• THE PROBLEM
Below you will find a set of lines. Repeat them all exactly.

------------------------------------

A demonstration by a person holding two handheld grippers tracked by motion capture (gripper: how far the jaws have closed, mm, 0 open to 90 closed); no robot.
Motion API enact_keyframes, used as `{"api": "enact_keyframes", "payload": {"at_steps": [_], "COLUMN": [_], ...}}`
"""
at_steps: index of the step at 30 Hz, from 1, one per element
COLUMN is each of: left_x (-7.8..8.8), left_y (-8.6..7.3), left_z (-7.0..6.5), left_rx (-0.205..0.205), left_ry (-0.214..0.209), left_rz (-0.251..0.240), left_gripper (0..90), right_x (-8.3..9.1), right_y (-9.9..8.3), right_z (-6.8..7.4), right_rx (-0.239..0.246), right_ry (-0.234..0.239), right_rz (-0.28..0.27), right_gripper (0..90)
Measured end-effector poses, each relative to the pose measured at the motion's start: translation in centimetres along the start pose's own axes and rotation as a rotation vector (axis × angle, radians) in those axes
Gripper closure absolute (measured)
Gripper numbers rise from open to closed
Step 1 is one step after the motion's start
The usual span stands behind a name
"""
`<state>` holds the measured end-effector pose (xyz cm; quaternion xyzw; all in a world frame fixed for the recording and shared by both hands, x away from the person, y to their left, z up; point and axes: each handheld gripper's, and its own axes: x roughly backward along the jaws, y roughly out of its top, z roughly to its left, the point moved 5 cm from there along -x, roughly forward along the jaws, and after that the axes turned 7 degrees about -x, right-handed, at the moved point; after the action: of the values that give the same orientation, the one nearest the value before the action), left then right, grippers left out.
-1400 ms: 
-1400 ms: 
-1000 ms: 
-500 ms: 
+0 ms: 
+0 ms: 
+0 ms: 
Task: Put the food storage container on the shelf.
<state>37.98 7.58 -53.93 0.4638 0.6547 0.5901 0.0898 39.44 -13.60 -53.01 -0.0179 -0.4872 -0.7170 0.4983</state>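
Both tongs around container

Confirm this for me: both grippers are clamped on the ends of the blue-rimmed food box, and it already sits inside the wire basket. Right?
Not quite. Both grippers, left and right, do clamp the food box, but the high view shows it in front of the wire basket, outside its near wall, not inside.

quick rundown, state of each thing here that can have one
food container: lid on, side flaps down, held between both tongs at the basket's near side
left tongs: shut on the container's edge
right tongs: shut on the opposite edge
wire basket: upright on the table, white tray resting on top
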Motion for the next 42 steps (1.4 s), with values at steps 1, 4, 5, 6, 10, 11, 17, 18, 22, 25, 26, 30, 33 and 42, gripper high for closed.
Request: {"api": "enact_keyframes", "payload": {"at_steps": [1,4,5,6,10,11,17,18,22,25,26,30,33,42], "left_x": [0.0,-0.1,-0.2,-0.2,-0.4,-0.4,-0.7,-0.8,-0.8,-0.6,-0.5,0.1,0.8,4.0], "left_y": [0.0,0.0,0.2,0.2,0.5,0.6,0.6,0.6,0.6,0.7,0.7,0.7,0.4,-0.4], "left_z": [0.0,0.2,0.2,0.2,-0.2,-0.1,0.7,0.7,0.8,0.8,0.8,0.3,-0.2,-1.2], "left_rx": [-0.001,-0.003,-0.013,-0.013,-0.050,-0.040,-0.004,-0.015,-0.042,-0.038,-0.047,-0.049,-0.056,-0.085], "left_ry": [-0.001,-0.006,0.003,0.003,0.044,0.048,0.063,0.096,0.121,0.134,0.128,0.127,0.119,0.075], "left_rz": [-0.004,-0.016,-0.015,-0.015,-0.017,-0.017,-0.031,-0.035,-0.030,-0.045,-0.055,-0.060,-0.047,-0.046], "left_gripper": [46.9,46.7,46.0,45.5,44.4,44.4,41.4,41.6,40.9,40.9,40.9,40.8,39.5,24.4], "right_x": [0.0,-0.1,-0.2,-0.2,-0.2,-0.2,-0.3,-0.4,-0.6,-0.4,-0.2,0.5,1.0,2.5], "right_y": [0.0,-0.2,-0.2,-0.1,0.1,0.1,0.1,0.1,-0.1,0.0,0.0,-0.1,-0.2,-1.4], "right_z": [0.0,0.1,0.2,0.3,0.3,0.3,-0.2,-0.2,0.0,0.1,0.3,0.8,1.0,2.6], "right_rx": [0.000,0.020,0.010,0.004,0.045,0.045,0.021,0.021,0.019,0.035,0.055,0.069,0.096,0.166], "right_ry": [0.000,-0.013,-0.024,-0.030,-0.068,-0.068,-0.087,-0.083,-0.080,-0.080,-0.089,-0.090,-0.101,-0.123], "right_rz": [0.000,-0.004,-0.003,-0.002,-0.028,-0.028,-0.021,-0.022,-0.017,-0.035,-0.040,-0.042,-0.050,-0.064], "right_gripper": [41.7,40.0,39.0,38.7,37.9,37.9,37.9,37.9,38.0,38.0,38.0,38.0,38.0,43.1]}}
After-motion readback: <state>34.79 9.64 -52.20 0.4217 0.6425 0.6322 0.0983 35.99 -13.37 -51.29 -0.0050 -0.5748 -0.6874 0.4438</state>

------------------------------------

• RESPONSE TO THE EXERCISE
A demonstration by a person holding two handheld grippers tracked by motion capture (gripper: how far the jaws have closed, mm, 0 open to 90 closed); no robot.
Motion API enact_keyframes, used as `{"api": "enact_keyframes", "payload": {"at_steps": [_], "COLUMN": [_], ...}}`
"""
at_steps: index of the step at 30 Hz, from 1, one per element
COLUMN is each of: left_x (-7.8..8.8), left_y (-8.6..7.3), left_z (-7.0..6.5), left_rx (-0.205..0.205), left_ry (-0.214..0.209), left_rz (-0.251..0.240), left_gripper (0..90), right_x (-8.3..9.1), right_y (-9.9..8.3), right_z (-6.8..7.4), right_rx (-0.239..0.246), right_ry (-0.234..0.239), right_rz (-0.28..0.27), right_gripper (0..90)
Measured end-effector poses, each relative to the pose measured at the motion's start: translation in centimetres along the start pose's own axes and rotation as a rotation vector (axis × angle, radians) in those axes
Gripper closure absolute (measured)
Gripper numbers rise from open to closed
Step 1 is one step after the motion's start
The usual span stands behind a name
"""
`<state>` holds the measured end-effector pose (xyz cm; quaternion xyzw; all in a world frame fixed for the recording and shared by both hands, x away from the person, y to their left, z up; point and axes: each handheld gripper's, and its own axes: x roughly backward along the jaws, y roughly out of its top, z roughly to its left, the point moved 5 cm from there along -x, roughly forward along the jaws, and after that the axes turned 7 degrees about -x, right-handed, at the moved point; after the action: of the values that give the same orientation, the one nearest the value before the action), left then right, grippers left out.
-1400 ms: 
-1400 ms: 
-1000 ms: 
-500 ms: 
+0 ms: 
+0 ms: 
+0 ms: 
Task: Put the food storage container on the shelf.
<state>37.98 7.58 -53.93 0.4638 0.6547 0.5901 0.0898 39.44 -13.60 -53.01 -0.0179 -0.4872 -0.7170 0.4983</state>
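Both tongs around container

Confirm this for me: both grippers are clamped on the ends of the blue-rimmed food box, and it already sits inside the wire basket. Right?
Not quite. Both grippers, left and right, do clamp the food box, but the high view shows it in front of the wire basket, outside its near wall, not inside.

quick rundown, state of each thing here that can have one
food container: lid on, side flaps down, held between both tongs at the basket's near side
left tongs: shut on the container's edge
right tongs: shut on the opposite edge
wire basket: upright on the table, white tray resting on top
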Motion for the next 42 steps (1.4 s), with values at steps 1, 4, 5, 6, 10, 11, 17, 18, 22, 25, 26, 30, 33 and 42, gripper high for closed.
Request: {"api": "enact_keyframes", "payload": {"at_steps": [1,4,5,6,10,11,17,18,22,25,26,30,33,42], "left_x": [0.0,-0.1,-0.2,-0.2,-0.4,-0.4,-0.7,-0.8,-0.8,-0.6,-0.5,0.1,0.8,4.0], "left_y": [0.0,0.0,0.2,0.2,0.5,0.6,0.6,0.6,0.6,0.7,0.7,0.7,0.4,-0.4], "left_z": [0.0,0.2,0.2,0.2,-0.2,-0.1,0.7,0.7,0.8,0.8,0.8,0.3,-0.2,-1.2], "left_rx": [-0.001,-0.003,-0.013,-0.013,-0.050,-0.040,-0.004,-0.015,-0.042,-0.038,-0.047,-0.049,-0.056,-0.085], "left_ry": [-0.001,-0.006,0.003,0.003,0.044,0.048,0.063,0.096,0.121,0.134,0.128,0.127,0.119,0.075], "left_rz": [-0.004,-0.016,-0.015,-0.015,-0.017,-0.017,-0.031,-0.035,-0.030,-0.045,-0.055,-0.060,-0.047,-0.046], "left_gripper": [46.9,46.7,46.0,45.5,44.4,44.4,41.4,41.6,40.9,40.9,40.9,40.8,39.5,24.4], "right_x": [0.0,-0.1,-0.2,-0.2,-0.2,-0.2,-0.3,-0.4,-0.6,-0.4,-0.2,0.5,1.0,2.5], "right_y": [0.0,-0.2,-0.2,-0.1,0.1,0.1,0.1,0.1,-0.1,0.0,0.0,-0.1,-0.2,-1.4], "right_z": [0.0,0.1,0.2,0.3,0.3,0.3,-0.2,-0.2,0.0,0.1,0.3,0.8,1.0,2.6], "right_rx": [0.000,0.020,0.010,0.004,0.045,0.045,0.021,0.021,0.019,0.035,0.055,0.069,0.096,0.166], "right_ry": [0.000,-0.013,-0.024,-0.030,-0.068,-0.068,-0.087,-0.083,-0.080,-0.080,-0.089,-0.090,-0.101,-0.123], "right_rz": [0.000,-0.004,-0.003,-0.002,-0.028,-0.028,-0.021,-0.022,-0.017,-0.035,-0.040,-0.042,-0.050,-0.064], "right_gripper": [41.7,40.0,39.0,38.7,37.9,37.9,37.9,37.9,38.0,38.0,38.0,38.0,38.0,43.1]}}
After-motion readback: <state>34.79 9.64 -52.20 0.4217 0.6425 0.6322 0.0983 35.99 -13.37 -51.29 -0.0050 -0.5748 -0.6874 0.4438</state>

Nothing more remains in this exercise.